What do you mean exactly for "more or less". Before that you say:

A TTL of 1 minute is exactly what you want: each entry is kept in the cache for 1 minute and refreshed on next access after that. It seems that you want to keep entries in the cache and refresh them every minute even if no other code accesses them. How is that different from refreshing on first access after the TTL has expired?

For one thing that would mean it's already in cache up to date, so there's no latency. But I'm not sure exactly what OP is meaning here either; that would have to be done pretty carefully to avoid pointlessly hammering the origin.

So there are two metrics I need to juggle here: cache latency and staleness of entries. By modifying the TTL I can manage the trade-off between the two.
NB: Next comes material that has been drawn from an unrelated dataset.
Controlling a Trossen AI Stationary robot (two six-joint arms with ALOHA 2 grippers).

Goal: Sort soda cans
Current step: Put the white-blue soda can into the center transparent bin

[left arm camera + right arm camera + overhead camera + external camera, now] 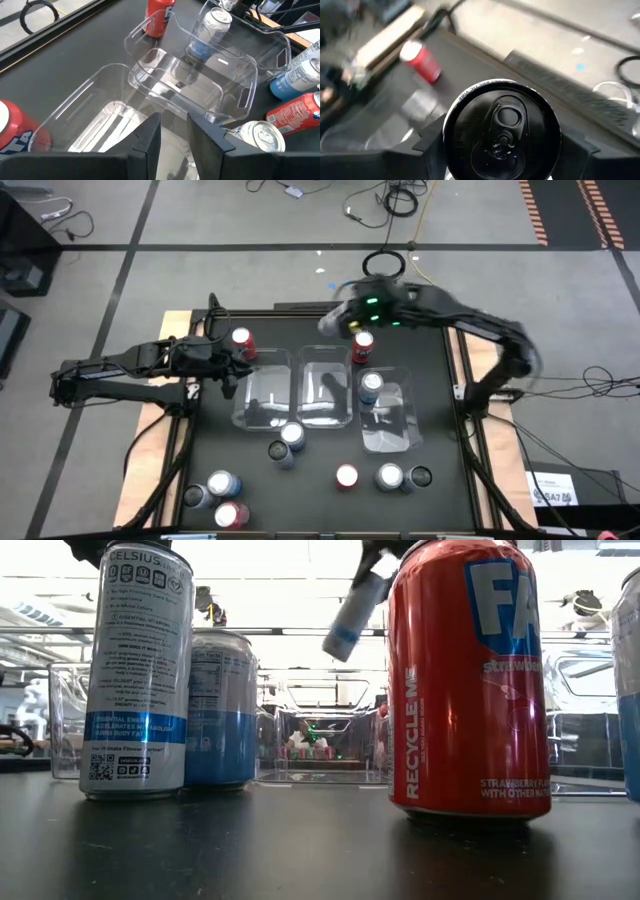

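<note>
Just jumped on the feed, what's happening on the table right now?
The robot is sorting soda cans around three clear bins. The right gripper holds a black-topped can, its jaws closed around it, above the table's far edge. A silver-blue can already stands in the right-hand bin. The left gripper waits empty by the left bin, beside a red can.

— What sits on the dark table (320, 490) apart from the sorting items?

— Three clear plastic bins (324, 388) side by side near the middle, the right-hand one set a little nearer the front edge.

— And past the table?

— A grey floor with dark seams, loose cables (385, 200), a black ring of cable (382, 262) just behind the table, and an orange-and-black striped strip (532, 210).
</note>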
A lower TTL is better for staleness, but reduces the cache performance by increasing the number of cache misses, while a higher TTL is better for performance, but gives increasingly outdated results.

If I need to have both, the best option seems to be a periodic refresh of the cache entries. This gives me the best of both worlds. As @simonbuchan pointed out, the cost of this is that the volume of requests to the origin increases significantly, but in my case this is an acceptable trade-off as long as neither latency nor maximum staleness are compromised.

Again, this boils down to avoiding the extra latency. For example, if I have a TTL of 1 min, trying to access the entry after 2 min would incur the latency cost of an origin lookup. But, if I have a TTR of 1 min, while having a TTL of 5 min, I can wait up to 5 mins between lookups without incurring a latency overhead, while also making sure the result I get is at most a minute old.

So, you need to keep the cache "primed" until an entry is evicted by its TTL expiring. I never needed this but I guess that unless you find a library that cover this case you will need to set the TTL to the higher value (5m for example) and refresh unexpired items using a timer. What complicates things here is that you want to find the items already refreshed on access. If it is acceptable to refresh on access, then uou can just write a translation layer that checks the underlying cache and refresh when needed.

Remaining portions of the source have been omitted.